*** INFORMATION SUPPLIED Section Begins ***

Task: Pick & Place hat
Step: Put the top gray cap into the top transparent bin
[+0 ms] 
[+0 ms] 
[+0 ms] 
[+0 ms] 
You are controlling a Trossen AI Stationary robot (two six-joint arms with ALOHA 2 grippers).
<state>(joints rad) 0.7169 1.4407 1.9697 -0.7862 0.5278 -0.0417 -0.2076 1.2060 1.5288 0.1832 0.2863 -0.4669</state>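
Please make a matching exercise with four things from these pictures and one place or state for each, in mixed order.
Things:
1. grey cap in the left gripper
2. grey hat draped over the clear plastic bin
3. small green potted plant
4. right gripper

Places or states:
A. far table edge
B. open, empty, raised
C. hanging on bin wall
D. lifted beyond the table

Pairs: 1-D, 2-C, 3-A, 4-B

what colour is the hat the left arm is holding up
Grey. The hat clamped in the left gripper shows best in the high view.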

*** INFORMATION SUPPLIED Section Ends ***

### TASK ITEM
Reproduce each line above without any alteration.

### REPLY TO THE EXERCISE
Task: Pick & Place hat
Step: Put the top gray cap into the top transparent bin
[+0 ms] 
[+0 ms] 
[+0 ms] 
[+0 ms] 
You are controlling a Trossen AI Stationary robot (two six-joint arms with ALOHA 2 grippers).
<state>(joints rad) 0.7169 1.4407 1.9697 -0.7862 0.5278 -0.0417 -0.2076 1.2060 1.5288 0.1832 0.2863 -0.4669</state>
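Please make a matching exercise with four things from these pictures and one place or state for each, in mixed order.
Things:
1. grey cap in the left gripper
2. grey hat draped over the clear plastic bin
3. small green potted plant
4. right gripper

Places or states:
A. far table edge
B. open, empty, raised
C. hanging on bin wall
D. lifted beyond the table

Pairs: 1-D, 2-C, 3-A, 4-B

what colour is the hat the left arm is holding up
Grey. The hat clamped in the left gripper shows best in the high view.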

The exercise has nothing more to it.